▸ Exercise instructions:
In the listing below, the answer starts at the line that has "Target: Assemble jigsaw" and stops after the line that has "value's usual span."; please repeat that part exactly and nothing more.

#####

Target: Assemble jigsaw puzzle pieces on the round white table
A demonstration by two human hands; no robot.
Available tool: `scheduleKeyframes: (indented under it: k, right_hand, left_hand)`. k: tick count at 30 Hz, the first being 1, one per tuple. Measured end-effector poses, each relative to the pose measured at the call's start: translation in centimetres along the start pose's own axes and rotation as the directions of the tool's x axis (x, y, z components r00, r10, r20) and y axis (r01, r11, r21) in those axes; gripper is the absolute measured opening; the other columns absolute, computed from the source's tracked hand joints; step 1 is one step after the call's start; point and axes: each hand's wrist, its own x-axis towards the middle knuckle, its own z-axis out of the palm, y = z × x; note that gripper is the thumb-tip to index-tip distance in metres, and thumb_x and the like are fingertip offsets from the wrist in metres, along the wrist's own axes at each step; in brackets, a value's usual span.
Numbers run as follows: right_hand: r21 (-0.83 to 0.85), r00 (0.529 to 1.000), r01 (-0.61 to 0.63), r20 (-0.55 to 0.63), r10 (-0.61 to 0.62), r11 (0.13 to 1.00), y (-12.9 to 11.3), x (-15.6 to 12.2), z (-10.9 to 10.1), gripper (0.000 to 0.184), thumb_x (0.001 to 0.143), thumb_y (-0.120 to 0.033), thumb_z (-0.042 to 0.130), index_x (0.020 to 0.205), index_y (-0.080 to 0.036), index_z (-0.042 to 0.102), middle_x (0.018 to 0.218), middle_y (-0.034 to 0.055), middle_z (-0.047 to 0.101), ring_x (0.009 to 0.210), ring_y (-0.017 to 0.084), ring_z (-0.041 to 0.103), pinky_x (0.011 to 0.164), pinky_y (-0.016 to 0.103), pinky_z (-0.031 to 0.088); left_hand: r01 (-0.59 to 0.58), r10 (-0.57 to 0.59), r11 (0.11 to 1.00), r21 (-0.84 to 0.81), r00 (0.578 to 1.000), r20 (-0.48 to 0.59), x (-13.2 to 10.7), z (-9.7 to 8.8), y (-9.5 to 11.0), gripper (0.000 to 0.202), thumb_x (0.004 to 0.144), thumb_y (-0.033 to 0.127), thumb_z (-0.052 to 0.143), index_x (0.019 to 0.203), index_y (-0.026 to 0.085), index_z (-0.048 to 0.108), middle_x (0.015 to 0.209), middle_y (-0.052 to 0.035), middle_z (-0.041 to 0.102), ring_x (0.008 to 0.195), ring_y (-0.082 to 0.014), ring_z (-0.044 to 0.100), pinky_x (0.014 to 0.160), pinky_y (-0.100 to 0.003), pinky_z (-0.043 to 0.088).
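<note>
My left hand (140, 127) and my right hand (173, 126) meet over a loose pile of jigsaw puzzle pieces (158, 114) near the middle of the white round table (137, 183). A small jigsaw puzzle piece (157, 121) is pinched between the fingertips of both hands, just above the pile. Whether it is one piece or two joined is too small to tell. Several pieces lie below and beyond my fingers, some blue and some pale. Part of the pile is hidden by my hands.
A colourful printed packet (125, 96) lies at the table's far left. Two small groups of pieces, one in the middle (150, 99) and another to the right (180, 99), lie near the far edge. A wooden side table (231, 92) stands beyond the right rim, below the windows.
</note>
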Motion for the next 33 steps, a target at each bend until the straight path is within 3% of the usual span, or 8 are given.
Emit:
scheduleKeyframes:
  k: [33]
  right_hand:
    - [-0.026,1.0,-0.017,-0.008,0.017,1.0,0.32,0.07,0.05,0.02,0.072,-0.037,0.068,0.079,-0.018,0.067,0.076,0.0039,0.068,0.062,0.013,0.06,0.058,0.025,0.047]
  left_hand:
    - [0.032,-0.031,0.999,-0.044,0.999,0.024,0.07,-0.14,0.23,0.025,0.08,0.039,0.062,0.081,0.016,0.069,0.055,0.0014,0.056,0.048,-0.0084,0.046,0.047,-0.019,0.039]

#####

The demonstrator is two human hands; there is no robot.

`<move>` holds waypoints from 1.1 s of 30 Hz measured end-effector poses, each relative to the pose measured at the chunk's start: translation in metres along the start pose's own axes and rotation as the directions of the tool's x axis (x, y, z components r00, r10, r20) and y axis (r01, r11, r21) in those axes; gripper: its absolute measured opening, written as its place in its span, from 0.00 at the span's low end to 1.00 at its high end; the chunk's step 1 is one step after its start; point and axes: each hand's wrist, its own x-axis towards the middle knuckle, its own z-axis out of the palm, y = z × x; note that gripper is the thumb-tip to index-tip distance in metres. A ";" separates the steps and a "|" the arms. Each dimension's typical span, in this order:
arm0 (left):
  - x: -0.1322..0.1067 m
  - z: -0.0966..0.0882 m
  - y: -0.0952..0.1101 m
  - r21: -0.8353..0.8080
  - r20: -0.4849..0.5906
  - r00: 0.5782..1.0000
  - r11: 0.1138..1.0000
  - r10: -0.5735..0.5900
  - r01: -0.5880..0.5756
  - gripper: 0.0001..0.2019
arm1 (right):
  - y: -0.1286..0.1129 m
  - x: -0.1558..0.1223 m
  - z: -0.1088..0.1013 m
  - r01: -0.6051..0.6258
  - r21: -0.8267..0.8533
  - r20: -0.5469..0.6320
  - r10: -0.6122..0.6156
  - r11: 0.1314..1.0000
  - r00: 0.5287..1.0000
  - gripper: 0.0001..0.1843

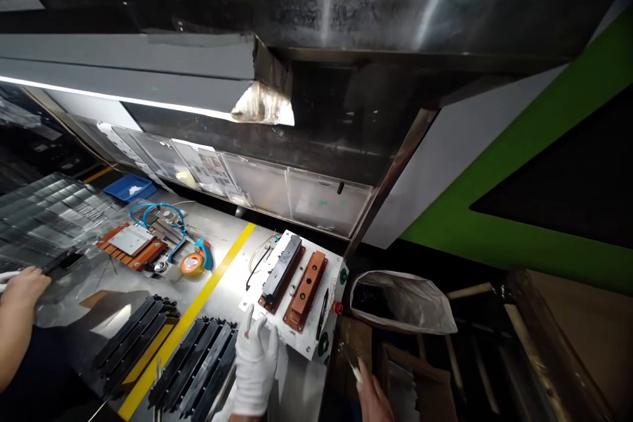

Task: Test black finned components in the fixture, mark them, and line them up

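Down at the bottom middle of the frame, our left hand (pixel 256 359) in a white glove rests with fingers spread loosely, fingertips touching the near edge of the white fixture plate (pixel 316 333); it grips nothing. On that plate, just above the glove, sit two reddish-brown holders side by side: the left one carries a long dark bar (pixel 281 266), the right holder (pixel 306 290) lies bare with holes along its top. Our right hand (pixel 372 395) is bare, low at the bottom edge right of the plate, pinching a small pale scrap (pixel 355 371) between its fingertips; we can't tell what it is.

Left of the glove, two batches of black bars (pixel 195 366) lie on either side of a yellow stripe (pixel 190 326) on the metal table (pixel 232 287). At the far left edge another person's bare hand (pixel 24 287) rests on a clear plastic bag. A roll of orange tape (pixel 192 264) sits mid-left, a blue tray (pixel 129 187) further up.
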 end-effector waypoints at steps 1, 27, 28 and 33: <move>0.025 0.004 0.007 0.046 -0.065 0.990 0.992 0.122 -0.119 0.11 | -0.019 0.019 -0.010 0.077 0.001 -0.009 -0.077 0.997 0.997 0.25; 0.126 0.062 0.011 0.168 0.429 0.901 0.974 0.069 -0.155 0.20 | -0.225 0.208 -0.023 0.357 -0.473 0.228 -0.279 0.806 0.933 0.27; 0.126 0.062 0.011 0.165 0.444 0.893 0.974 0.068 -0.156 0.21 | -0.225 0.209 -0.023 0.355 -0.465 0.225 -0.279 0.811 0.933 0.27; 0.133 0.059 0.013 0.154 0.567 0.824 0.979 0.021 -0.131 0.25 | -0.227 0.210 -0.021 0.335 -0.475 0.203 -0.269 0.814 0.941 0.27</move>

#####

▸ Answer to this task:
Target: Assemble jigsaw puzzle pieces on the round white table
A demonstration by two human hands; no robot.
Available tool: `scheduleKeyframes: (indented under it: k, right_hand, left_hand)`. k: tick count at 30 Hz, the first being 1, one per tuple. Measured end-effector poses, each relative to the pose measured at the call's start: translation in centimetres along the start pose's own axes and rotation as the directions of the tool's x axis (x, y, z components r00, r10, r20) and y axis (r01, r11, r21) in those axes; gripper is the absolute measured opening; the other columns absolute, computed from the source's tracked hand joints; step 1 is one step after the call's start; point and axes: each hand's wrist, its own x-axis towards the middle knuckle, its own z-axis out of the palm, y = z × x; note that gripper is the thumb-tip to index-tip distance in metres, and thumb_x and the like are fingertip offsets from the wrist in metres, along the wrist's own axes at each step; in brackets, a value's usual span.

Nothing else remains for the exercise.